# Update



## carolsclan (Jun 28, 2006)

I cant believe what im seeing this morning !!!!! 3 normal ferals .....they are behaving as tho they never had the trauma they had yesterday.

Ill have to be a bit careful for a day or three .. but unbelivably they dont seem to have any side effects.

On the weekend ill start taking them for walks outside ....When Houdini when walkabout she slept on the couch !!!! I can pick the other two up .. so slowly and surely they will be able to have free reign.

8)


----------



## Jet Green (Nov 28, 2005)

That's great news!!  I'm not surprised that they bounced back quickly. All of mine have done the same whenever we've taken them to the vet, even for traumatic things like fixing, enemas, boarding, etc.
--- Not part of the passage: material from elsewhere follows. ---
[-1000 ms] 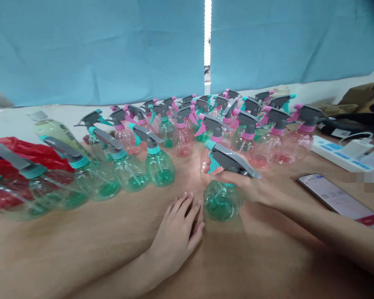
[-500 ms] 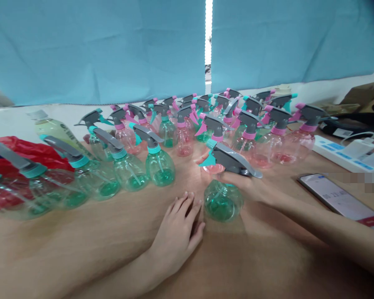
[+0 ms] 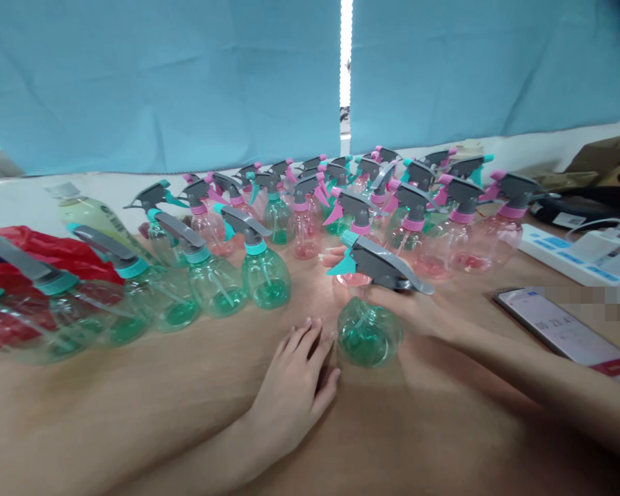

Even if you're right there the whole time helping the vet, they seem to consider "Mom the evil vet's assistant" as a totally separate person from "Mom who takes care of me at home."


----------



## carolsclan (Jun 28, 2006)

they are a bit quiet obviously but other wise fine... normal cats bounce back quickly BUT these 3 after having to trap them yesterday ....i cant believe it truly .. i would have expected them to at least be a bit wary of us .....but nothing ......

And as weird as what it sounds I truly believe its because i explained to them whats going to happen..


----------



## Jeanie (Jun 18, 2003)

Great news! They know where their bread is buttered and their tummies are rubbed!


----------